Le juge de Bonne devenait le chef des Chouayens. Il faut remonter au 14 août 1756 pour expliquer l’origine de cette expression — les Chouayens. C’était le jour de l’attaque des forts d’Oswégo. Les Canadiens voulaient traverser la rivière à la nage ; le général Montcalm croyait la chose impraticable. Rigaud de Vaudreuil enleva les milices et prit le principal fort — mais durant cette manœuvre un certain nombre de soldats français, croyant la journée perdue, avaient déserté aux Anglais. On les qualifia de « chouayens », du nom de Chouaguen ou Oswégo. L’épithète s’appliqua par la suite aux transfuges de notre cause dans la politique, et elle fit fureur au milieu des basses classes. Elle était donc vieille de quarante ans lorsque le juge de Bonne se vit désigné comme le grand Chouayen, c’est à dire le déserteur par excellence et le chef du parti en question. Les faveurs du pouvoir allaient aux Chouayens car l’oligarchie comptait, à l’aide de cette faction, diviser ou amoindrir le parti canadien. Les « bureaucrates », dont nous parlerons vers l’époque de 1837, étaient les continuateurs des chouayens.

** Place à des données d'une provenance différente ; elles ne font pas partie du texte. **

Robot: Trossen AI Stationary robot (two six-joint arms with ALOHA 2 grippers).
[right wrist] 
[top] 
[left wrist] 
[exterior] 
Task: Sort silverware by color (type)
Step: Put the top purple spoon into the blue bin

La session de 1798 ouverte le 20 février et close le 11 mai, fut peu intéressante. Il y eut des débats au sujet des routes publiques et tout le reste fut paralysé par les nouvelles d’Europe. Aurait-on ou n’aurait-on pas la paix avec la France ? Par le traité de Campo-Formio, le général Bonaparte avait acquis un ascendant extraordinaire en Europe, et l’on pensait que l’Angleterre allait se prêter à la proposition d’une paix universelle qui semblait être devenue l’ordre du jour de la diplomatie. Mais les mois s’écoulèrent ; la chambre se réunit de nouveau, du 28 mars au 3 juin 1799, et flotta indécise, comme l’année précédente. Le 31 juillet, le général Prescott partit pour l’Angleterre. Tous les esprits se reportaient vers cette fin de la guerre de France qui n’arrivait pas.

Nous voici en présence de quelques noms nouveaux dans la politique du Bas-Canada :

Antoine Foucher, né en France (1716) notaire à Montréal, de 1746 à 1799 et décédé en 1801, avait pour fils Louis-Charles Foucher (né en 1760) qui fut admis au barreau en 1784 et prit une part active à la politique de son temps. Des écrivains, comme il y en a plusieurs, ont dit : « M. Foucher devait être un homme de mérite puisqu’il devint solliciteur-général à une époque où l’on ne favorisait aucunement les Canadiens-Français. » Pourquoi ne pas avertir le lecteur que M. Foucher trahissait ses compatriotes ? Il ne refusa pas non plus la charge d’inspecteur des domaines de la couronne. Nommé juge aux Trois-Rivières (1803) il persista à se maintenir dans la chambre d’assemblée et défendit sa propre cause en face du sentiment public qui répugnait à voir des juges et autres fonctionnaires siéger parmi les représentants de la nation. Obligé par le vote populaire de s’en tenir à son rôle de magistrat, il devint juge de la cour du banc du roi (1812) et sut se créer des ennemis qui ne lui firent pas la vie heureuse. Il mourut le 26 décembre 1829.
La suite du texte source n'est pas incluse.